Justices Ron Robie and Stacy Boulware Eurie are spearheading an effort to educate California’s judiciary about climate change and water issues. We asked them why they’ve taken on this task—and what they hope to accomplish.
You are leading the judiciary’s efforts to train judges and justices on water and climate. What does this entail, and why is it so important?
Justice Robie: I’ve taught classes on the California Environmental Quality Act (CEQA) for about 20 years. Water is a similar specialized area like CEQA, and more water cases are being assigned to larger courts. It seemed logical that using the CEQA model would be good for water.
Justice Boulware Eurie: There’s a significant increase in litigation that’s propelled not just by water law but also by climate change. Our broader judiciary hasn’t been called upon to preside over climate and water law much. Every judge swears an oath to be fair, impartial, and knowledgeable, but as more of our colleagues are getting these kinds of cases, we want to ensure the availability of top-notch critical education so that they feel competent to handle them. The science of climate change is evolving in ways that the law doesn’t necessarily keep up with.
Justice Robie: That’s right. The law stays the same, but the results will be different because of climate change. Climate change is changing how and when water arrives, and when snow arrives, for instance—and even if you’ve studied the last 100 years of water, that won’t help with what’s happening now. You have to be up to date with the current science.
How have judges and justices responded to the trainings?
Justice Boulware Eurie: The response has been resoundingly positive, both in the initial water law class—the first of its kind—and the environmental summit that we held. People who weren’t able to attend want to come next time.

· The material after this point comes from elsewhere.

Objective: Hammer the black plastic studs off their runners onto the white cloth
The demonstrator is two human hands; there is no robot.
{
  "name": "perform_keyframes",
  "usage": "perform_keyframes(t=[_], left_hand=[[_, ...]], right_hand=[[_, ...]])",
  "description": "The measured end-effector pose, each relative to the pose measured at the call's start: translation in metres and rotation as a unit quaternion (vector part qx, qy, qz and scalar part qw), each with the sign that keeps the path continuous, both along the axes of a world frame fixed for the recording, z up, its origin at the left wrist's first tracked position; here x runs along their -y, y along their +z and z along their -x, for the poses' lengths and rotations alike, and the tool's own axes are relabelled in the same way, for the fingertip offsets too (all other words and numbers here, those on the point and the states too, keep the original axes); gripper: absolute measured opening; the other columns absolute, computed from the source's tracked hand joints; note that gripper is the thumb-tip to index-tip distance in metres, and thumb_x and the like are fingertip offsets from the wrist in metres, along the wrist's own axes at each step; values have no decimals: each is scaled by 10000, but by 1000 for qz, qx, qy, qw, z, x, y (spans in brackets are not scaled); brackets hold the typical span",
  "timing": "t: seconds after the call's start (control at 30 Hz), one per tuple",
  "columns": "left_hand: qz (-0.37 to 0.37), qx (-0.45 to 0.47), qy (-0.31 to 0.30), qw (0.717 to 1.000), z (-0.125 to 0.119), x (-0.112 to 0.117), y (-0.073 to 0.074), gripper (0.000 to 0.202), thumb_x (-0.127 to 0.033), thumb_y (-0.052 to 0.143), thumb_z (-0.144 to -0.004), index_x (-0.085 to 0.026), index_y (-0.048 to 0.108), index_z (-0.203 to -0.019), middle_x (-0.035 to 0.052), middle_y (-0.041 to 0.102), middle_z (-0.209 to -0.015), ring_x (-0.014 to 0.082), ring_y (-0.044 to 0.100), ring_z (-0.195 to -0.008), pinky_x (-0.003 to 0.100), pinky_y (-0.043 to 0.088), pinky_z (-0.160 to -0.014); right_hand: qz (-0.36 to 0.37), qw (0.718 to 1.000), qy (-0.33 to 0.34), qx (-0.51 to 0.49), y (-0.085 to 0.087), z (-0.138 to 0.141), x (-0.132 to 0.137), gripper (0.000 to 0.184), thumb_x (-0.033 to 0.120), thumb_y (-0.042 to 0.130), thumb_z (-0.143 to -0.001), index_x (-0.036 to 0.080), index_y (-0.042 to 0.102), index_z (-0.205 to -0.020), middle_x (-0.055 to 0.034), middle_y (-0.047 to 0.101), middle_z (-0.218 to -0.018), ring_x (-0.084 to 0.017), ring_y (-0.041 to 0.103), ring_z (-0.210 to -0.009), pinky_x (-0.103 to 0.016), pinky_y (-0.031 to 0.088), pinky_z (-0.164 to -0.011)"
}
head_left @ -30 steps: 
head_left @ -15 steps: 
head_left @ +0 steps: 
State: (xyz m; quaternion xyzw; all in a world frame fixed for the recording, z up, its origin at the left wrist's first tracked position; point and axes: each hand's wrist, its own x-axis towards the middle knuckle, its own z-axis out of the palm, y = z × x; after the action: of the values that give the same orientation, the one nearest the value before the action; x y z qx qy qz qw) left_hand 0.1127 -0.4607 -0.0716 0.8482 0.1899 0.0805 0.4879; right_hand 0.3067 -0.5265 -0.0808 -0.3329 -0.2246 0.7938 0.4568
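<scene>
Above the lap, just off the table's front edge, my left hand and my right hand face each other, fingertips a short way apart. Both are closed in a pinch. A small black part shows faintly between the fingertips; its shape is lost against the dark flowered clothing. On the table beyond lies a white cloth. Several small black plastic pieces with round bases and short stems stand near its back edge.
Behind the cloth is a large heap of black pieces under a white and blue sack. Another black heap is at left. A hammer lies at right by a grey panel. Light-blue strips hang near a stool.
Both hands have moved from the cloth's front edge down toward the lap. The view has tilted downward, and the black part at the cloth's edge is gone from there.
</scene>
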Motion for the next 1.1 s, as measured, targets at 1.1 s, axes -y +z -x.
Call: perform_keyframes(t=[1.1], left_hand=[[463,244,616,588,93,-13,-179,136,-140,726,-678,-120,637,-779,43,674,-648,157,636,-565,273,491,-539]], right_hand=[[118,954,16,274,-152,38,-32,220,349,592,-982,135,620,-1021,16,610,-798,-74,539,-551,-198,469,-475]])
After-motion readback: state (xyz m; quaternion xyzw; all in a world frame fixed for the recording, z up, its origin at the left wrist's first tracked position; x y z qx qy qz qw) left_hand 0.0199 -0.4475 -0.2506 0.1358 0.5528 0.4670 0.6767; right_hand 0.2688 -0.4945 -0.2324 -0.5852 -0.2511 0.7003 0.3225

Justice Robie: We’re reaching a lot of different types of judges. Because groundwater adjudications involve dozens of lawyers and parties, they are always going to be heard in complex litigation courts, and so complex litigation judges have an incentive to sign up for this kind of education. They’re even putting a groundwater component in the complex litigation court manual right now. A lot of classes are designed for trial judges, but this is an area where both trial and appellate courts have very significant interest in the issues. Water and climate cases always get appealed, so the appellate courts have to be prepared.
Justice Boulware Eurie: Justices who handle coordinated cases can also benefit from this training. You may have a case with 14 different actions that are independently filed in, say, eight different counties. The Judicial Council will coordinate them in one location. These are complex water cases coordinated in front of one judge. It’s designed to provide some judicial economy and efficiency statewide.

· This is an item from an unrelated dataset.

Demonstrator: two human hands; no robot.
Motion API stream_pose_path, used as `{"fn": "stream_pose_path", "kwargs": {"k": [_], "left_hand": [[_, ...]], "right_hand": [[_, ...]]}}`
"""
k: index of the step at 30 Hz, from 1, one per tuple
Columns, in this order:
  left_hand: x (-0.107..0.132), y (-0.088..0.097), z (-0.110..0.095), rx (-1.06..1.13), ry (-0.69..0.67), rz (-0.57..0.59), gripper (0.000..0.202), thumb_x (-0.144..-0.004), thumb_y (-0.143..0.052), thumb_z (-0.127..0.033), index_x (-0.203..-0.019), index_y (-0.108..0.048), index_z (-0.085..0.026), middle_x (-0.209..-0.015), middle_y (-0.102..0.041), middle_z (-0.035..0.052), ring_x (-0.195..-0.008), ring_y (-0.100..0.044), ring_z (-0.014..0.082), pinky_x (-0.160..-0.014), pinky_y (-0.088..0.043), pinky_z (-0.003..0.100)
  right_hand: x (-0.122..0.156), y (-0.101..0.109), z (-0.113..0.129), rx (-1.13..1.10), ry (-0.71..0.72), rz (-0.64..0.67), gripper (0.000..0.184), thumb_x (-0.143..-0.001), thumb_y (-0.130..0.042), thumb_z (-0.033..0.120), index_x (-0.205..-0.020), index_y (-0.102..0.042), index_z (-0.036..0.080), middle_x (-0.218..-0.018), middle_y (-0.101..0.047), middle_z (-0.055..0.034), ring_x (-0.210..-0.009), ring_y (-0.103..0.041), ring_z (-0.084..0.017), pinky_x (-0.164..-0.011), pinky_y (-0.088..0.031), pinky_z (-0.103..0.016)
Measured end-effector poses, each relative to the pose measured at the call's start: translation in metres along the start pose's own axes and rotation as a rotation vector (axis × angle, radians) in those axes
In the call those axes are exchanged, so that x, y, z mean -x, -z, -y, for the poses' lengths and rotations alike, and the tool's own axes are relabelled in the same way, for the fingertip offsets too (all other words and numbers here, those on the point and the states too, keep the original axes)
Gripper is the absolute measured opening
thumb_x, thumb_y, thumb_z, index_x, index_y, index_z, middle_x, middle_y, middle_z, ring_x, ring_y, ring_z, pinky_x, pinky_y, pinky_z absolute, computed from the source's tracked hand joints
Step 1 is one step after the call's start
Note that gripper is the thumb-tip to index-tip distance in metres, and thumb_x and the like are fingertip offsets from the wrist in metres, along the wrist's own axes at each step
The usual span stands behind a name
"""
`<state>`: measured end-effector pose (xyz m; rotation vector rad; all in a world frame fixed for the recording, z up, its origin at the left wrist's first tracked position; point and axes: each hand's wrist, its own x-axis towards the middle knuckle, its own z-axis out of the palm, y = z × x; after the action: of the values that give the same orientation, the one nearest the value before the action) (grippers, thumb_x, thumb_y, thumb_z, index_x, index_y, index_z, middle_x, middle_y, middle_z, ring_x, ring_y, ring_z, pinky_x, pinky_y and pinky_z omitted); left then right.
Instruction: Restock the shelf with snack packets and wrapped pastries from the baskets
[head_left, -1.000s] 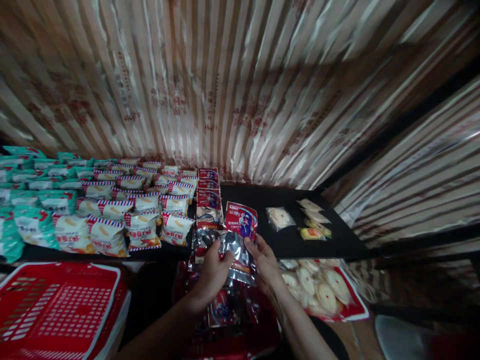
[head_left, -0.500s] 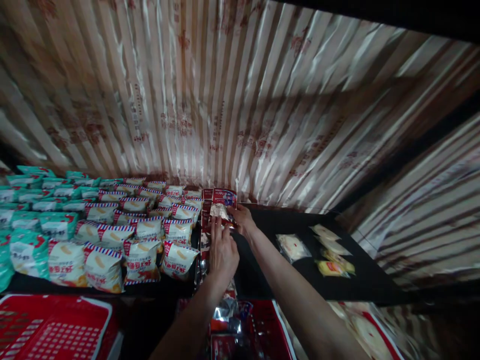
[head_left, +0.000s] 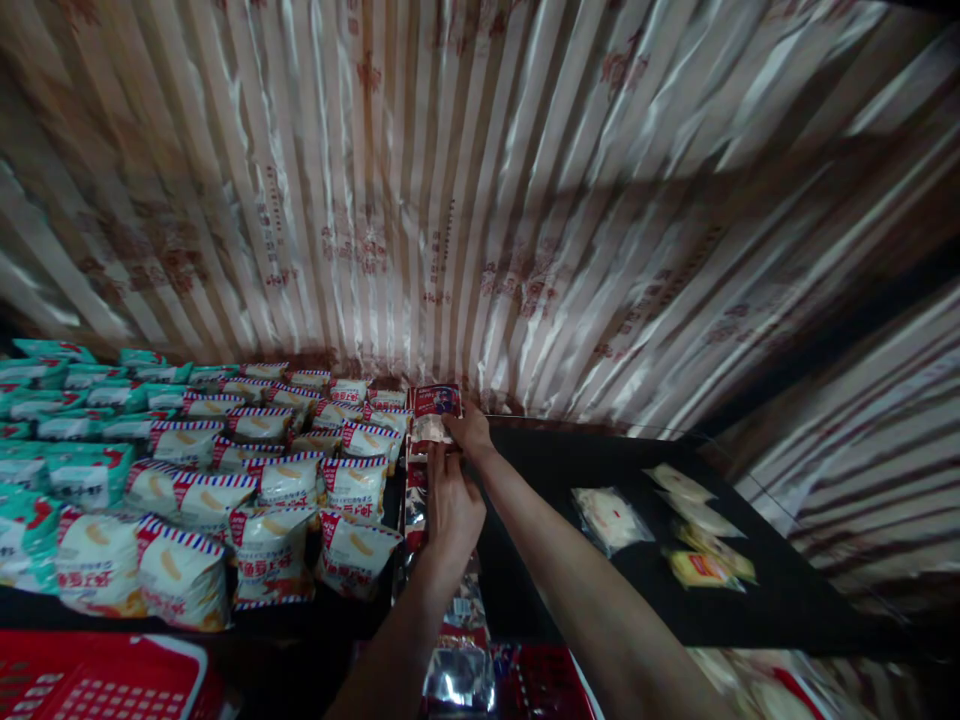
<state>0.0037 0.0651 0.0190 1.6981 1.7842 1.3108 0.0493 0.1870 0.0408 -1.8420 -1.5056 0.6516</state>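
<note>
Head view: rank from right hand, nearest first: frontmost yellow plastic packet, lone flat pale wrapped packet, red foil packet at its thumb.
1. Red foil packet, touching right hand.
2. Pale packet, right of the hand.
3. Yellow packet, farther right.

Creased, glossy sheeting (head_left: 420,200) in pale and brown stripes rises behind the desk (head_left: 570,455), filling most of the background. Reddish floral prints (head_left: 356,240) and columns of small characters (head_left: 442,240) are scattered over it. On the right, a dark beam (head_left: 795,350) slants up toward the edge of view, with more striped sheeting (head_left: 885,450) below it. The desk has a flat black top. Light is dim, glinting white along the folds, while a broad shadow darkens the upper right.
</note>
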Motion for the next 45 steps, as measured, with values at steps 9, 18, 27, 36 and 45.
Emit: {"fn": "stream_pose_path", "kwargs": {"k": [9, 18, 27, 36, 45], "left_hand": [[-0.012, -0.003, 0.010, -0.064, 0.069, 0.045, 0.042, -0.075, -0.038, -0.002, -0.113, -0.055, 0.001, -0.132, -0.047, 0.0255, -0.134, -0.030, 0.0315, -0.111, -0.029, 0.047], [-0.017, -0.002, 0.012, 0.019, 0.059, 0.034, 0.040, -0.075, -0.039, -0.002, -0.109, -0.060, -0.007, -0.127, -0.053, 0.0190, -0.132, -0.035, 0.0286, -0.110, -0.030, 0.048], [-0.019, 0.001, 0.013, -0.008, 0.024, 0.038, 0.037, -0.073, -0.040, -0.002, -0.100, -0.063, -0.010, -0.122, -0.057, 0.0157, -0.128, -0.040, 0.0277, -0.108, -0.034, 0.045], [-0.019, 0.001, 0.013, -0.051, -0.011, 0.035, 0.038, -0.071, -0.040, 0.000, -0.098, -0.064, -0.013, -0.116, -0.061, 0.0126, -0.128, -0.041, 0.0282, -0.106, -0.036, 0.048], [-0.019, 0.001, 0.013, -0.075, -0.005, 0.033, 0.035, -0.074, -0.039, -0.003, -0.095, -0.064, -0.012, -0.118, -0.059, 0.0138, -0.129, -0.039, 0.0274, -0.107, -0.034, 0.045]], "right_hand": [[0.005, -0.012, 0.002, 0.298, 0.108, 0.050, 0.037, -0.078, -0.052, 0.025, -0.113, -0.063, 0.018, -0.108, -0.066, -0.0101, -0.097, -0.061, -0.023, -0.083, -0.045, -0.031], [0.003, -0.017, -0.003, 0.417, 0.330, 0.025, 0.034, -0.078, -0.056, 0.032, -0.108, -0.066, 0.019, -0.113, -0.063, -0.0108, -0.115, -0.049, -0.023, -0.101, -0.032, -0.034], [0.000, -0.018, -0.012, 0.257, 0.256, -0.031, 0.034, -0.074, -0.056, 0.020, -0.105, -0.069, 0.019, -0.119, -0.059, -0.0079, -0.117, -0.047, -0.023, -0.099, -0.037, -0.031], [-0.001, -0.021, -0.017, 0.270, 0.233, -0.028, 0.031, -0.079, -0.054, 0.022, -0.105, -0.069, 0.016, -0.117, -0.062, -0.0118, -0.118, -0.048, -0.024, -0.100, -0.038, -0.034], [-0.004, -0.022, -0.018, 0.265, 0.236, -0.019, 0.030, -0.079, -0.054, 0.022, -0.105, -0.069, 0.016, -0.115, -0.064, -0.0102, -0.115, -0.053, -0.021, -0.099, -0.039, -0.028]]}}
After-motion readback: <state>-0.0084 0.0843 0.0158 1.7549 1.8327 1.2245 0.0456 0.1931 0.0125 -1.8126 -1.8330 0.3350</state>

How do you expect this will aid the judiciary?
Justice Robie: Most judges know that climate change is real, but they don’t necessarily understand it. There is a significant component on litigation and climate change in our summit and in the water class. The relationship between the two is significant. That’s what’s really new.
Justice Boulware Eurie: Many people—judges and justices alike—hear “climate change” and it seems abstract: sea levels rising, atmospheric temperature going up two degrees. It isn’t detectable in our lifetimes. But when you have extreme heat, prolonged drought, or a wildfire that took out Paradise or Lahaina—judges are interested in the basic scientific methodologies and principles, because this is not an abstract concept.
Justice Robie: The need for experts is established now; you can’t just go into a case blind like you used to. We’re trying to equip judges with the ability to hire experts on their own so they have all the necessary input to do a good job.
Colorado has specialized water courts, organized by river basin. Would a similar system be desirable for California?
Justice Robie: The historic position of the judicial council for the last 25 years has been against specialized courts of all kinds, whether for business, the homeless, etc. Subject matter courts aren’t a good idea. Training judges in specific areas is a terrific idea, however, and they’re happy to do that.
And a lot of people don’t realize that Colorado’s water judges aren’t full-time water judges—they deal with criminal cases at the same time. In California, we don’t have enough cases to keep judges in many counties working full time on water. We just need them to have adequate education when they do get a water case to do a good job.
Justice Boulware Eurie: There is strength in connectivity and collaboration. As jurists we’ve sworn to be fair and impartial. We want to be sure we’re providing up-to-date, neutral, objective information. The ability to provide critical, objective, neutral education in a growing area is so important for our judiciary.